In addition to the above ludicrous verses, two epitaphs of a serious character have been ascribed to Shakspeare by Sir William Dugdale, which are preserved in a collection of epitaphs at the end of the Visitation of Salop. Among the monuments in Tongue Church, in the county of Salop, is one erected in remembrance of Sir Thomas Stanly, knight, whom Malone supposes to have died about 1600. The tomb stands on the north side of the chancel, supported with Corinthian columns. It hath two figures of men in armour lying on it, one below the arches and columns, the other above them; and besides a prose inscription in front, the monument is enriched by the following verses of Shakspeare.

Written on the east end of the tomb :
Aske who lyes here, but do not weepe;
He is not dead, he doth but sleepe.
This stony register is for his bones,
His fame is more perpetual than these stones:
And his own goodness, with himself being gone,
Shall live, when earthly monument is none.
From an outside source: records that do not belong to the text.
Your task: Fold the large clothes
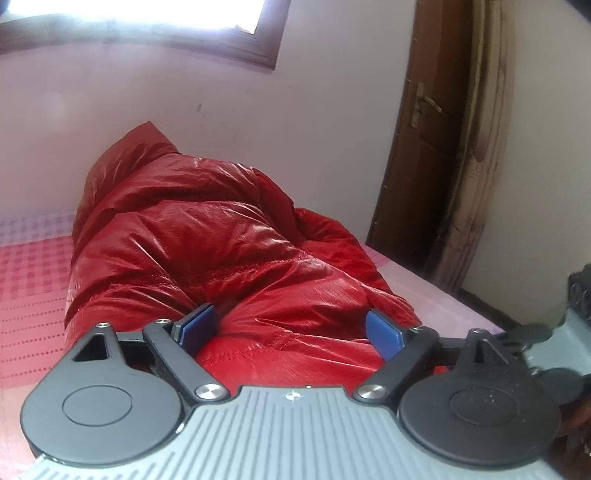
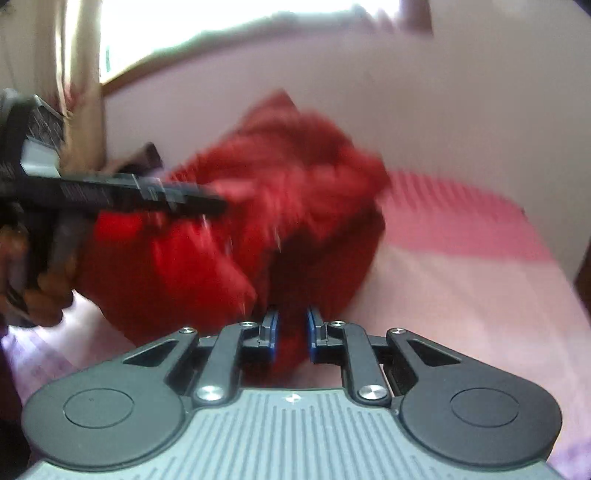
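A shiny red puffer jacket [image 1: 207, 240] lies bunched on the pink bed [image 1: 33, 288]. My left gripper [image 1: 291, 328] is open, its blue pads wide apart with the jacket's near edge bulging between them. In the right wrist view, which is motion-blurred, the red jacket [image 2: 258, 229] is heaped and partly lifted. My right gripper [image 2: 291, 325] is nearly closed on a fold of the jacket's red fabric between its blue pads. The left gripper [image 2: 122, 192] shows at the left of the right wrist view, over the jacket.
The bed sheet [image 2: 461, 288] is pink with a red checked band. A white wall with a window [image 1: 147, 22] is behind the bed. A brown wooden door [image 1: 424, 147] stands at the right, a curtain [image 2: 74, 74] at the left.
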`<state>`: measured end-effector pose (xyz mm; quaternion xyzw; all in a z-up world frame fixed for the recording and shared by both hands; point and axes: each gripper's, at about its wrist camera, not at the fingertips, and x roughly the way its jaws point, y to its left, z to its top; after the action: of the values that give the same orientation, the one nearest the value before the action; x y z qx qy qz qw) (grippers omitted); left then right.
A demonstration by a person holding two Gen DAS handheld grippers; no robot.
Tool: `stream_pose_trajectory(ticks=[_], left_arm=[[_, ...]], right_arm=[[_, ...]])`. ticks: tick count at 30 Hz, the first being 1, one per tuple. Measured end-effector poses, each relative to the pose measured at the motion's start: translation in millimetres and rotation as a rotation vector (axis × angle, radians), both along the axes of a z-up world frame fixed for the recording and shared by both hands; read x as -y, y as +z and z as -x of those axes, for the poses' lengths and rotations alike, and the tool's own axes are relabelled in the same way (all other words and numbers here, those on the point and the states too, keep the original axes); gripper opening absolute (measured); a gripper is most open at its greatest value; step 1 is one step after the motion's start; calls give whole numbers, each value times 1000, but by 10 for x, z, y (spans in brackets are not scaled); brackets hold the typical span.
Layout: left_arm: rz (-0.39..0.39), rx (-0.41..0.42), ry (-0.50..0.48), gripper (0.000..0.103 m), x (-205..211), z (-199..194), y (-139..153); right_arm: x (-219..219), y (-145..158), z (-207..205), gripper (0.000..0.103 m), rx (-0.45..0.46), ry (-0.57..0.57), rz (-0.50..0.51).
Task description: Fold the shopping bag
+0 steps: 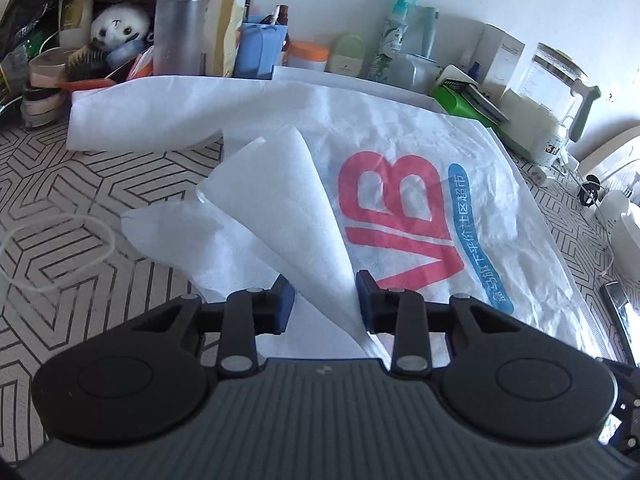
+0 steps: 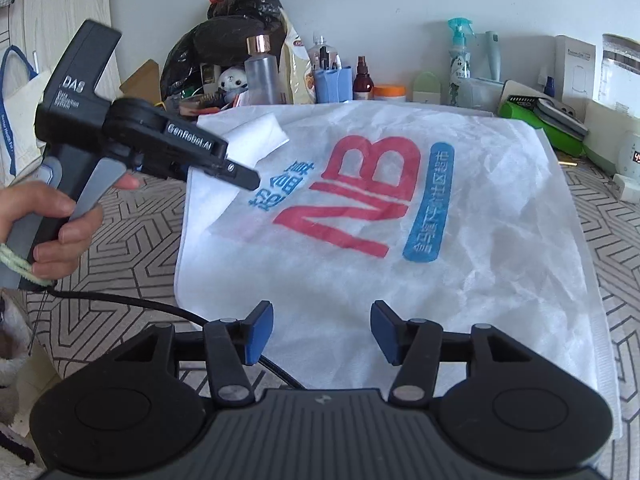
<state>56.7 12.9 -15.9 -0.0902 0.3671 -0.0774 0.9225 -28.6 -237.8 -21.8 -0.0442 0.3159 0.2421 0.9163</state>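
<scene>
A white shopping bag (image 2: 400, 260) with a red "NB" logo and blue lettering lies flat on the patterned table. In the left wrist view its white handle strap (image 1: 280, 216) rises in a loop between the blue pads of my left gripper (image 1: 325, 300), whose jaws stand apart around it, the right pad touching the strap. The bag's body shows there too (image 1: 500, 216). In the right wrist view the left gripper (image 2: 244, 176) hovers over the bag's far left corner beside the strap (image 2: 256, 136). My right gripper (image 2: 322, 332) is open and empty above the bag's near edge.
Clutter lines the back wall: a clear bottle with a gold cap (image 1: 180, 20), a blue pouch (image 1: 260, 50), a spray bottle (image 2: 460, 60), a green box (image 2: 540, 120), a kettle (image 1: 552, 92). A black cable (image 2: 160, 308) runs along the table (image 2: 120, 240) by the bag's near left edge.
</scene>
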Motion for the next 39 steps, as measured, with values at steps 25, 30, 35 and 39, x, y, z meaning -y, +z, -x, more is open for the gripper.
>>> stream_pose_trajectory(ticks=[25,30,35,39], left_arm=[[-212,312,-564,3,1274,492,496],[-347,160,-743,2,1703,355,273],[-401,26,-768,5,1786,151,30],[-407,49,-780,14,1668,259,-77]], right_arm=[[82,-198,-46,96,-10,-39,-49],[99,-197,-12,96,-6,-30,-52],[161,-187,79,95,3,6,-50],[559,-126,201,96,-29,-10,-145]])
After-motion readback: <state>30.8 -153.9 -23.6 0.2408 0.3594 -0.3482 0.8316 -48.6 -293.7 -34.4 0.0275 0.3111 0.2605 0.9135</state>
Written on the west end thereof:

'Not monumental stone preserves our fame,
Nor skye-aspiring pyramids our name.
The memory of him for whom this stands,
Shall outlive marble, and defacer's hands.
When all to time's consumption shall be given,
Stanley, for whom this stands, shall stand in
heaven.'

The life of our poet was now drawing towards its close; and he was soon to require from the hands of others those last honours to the dead, which, while alive, he had shewn himself so ready to contribute. His eldest and favourite daughter, Susanna, had been married as early as 1607, to Dr. Hall, a physician of considerable skill and reputation in his profession, who resided at Stratford; and early in 1616, his youngest daughter, Judith, married Mr. Thomas Quiney. a vintner of the same place. This ceremony took place on February the 10th. On the twentyfifth of the following month, her father made his will-being, according to his own account, in perfect health and memory—and a second month had not elapsed before Shakspeare was no more. He died on the twenty-third of April, 1616, and on his birth-day, having completed his fiftysecond year. It is remarkable,' says Dr. Drake, that on the same day expired, in Spain, his great and amiable contemporary Cervantes; and the world was thus deprived, nearly at the same moment, of the two most original writers which modern Europe has produced."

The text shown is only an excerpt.